## What to work on
All of the listing below must be repeated word for word. Pictures are the only thing to omit.

## Provided entries
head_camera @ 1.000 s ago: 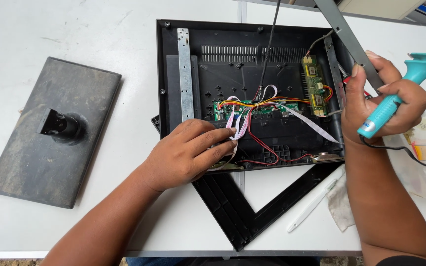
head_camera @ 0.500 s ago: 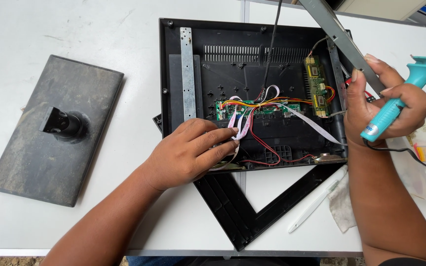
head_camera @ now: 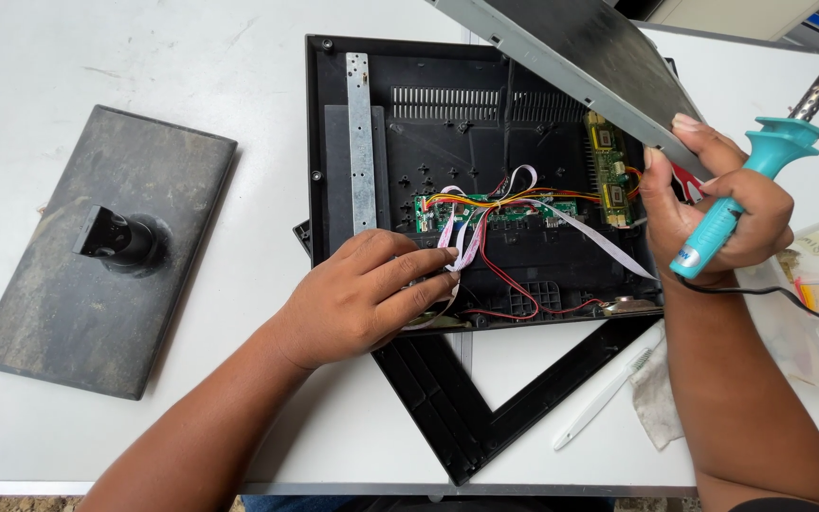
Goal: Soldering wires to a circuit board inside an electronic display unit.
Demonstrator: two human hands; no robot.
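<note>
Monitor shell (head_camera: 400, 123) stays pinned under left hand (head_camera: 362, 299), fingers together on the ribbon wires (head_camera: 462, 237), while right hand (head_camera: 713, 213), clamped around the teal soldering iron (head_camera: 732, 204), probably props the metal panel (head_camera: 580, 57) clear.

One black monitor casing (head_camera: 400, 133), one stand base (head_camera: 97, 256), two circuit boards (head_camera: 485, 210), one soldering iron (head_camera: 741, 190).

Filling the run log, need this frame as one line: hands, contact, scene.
left hand: on wires in open monitor shell | right hand: grips teal soldering iron, lifts metal panel | stand base: left
</note>
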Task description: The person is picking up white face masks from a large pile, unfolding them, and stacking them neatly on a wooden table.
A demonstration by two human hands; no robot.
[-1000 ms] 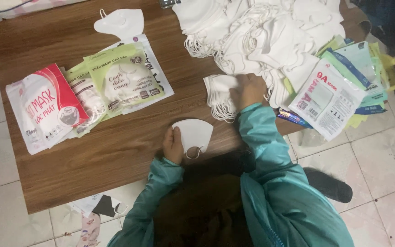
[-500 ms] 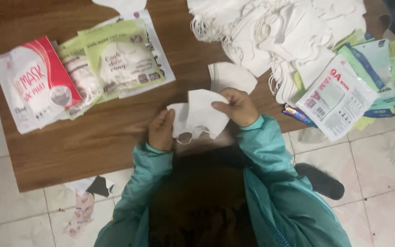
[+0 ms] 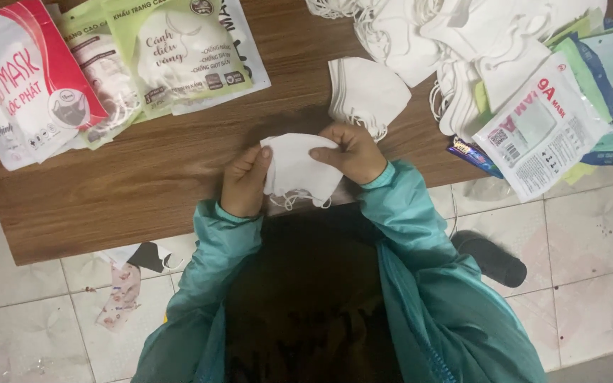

## Finished exercise
head_camera @ 1.000 s ago: 
head_camera @ 0.500 s ago: 
head_camera @ now: 
Goal: Soldering wires to a circuit board inside an electronic display unit.
Demonstrator: two human hands; no robot.
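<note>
Monitor shell (head_camera: 400, 123) stays pinned under left hand (head_camera: 362, 299), fingers together on the ribbon wires (head_camera: 462, 237), while right hand (head_camera: 713, 213), clamped around the teal soldering iron (head_camera: 732, 204), probably props the metal panel (head_camera: 580, 57) clear.

One black monitor casing (head_camera: 400, 133), one stand base (head_camera: 97, 256), two circuit boards (head_camera: 485, 210), one soldering iron (head_camera: 741, 190).

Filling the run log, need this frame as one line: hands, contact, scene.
left hand: on wires in open monitor shell | right hand: grips teal soldering iron, lifts metal panel | stand base: left
</note>
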Task description: The person is picking up white face masks from a large pile, unfolding them, and stacking them neatly on a wooden table.
A demonstration by two human hands; no robot.
[-1000 ms] 
[-500 ms] 
[+0 ms] 

Nothing else is part of this output.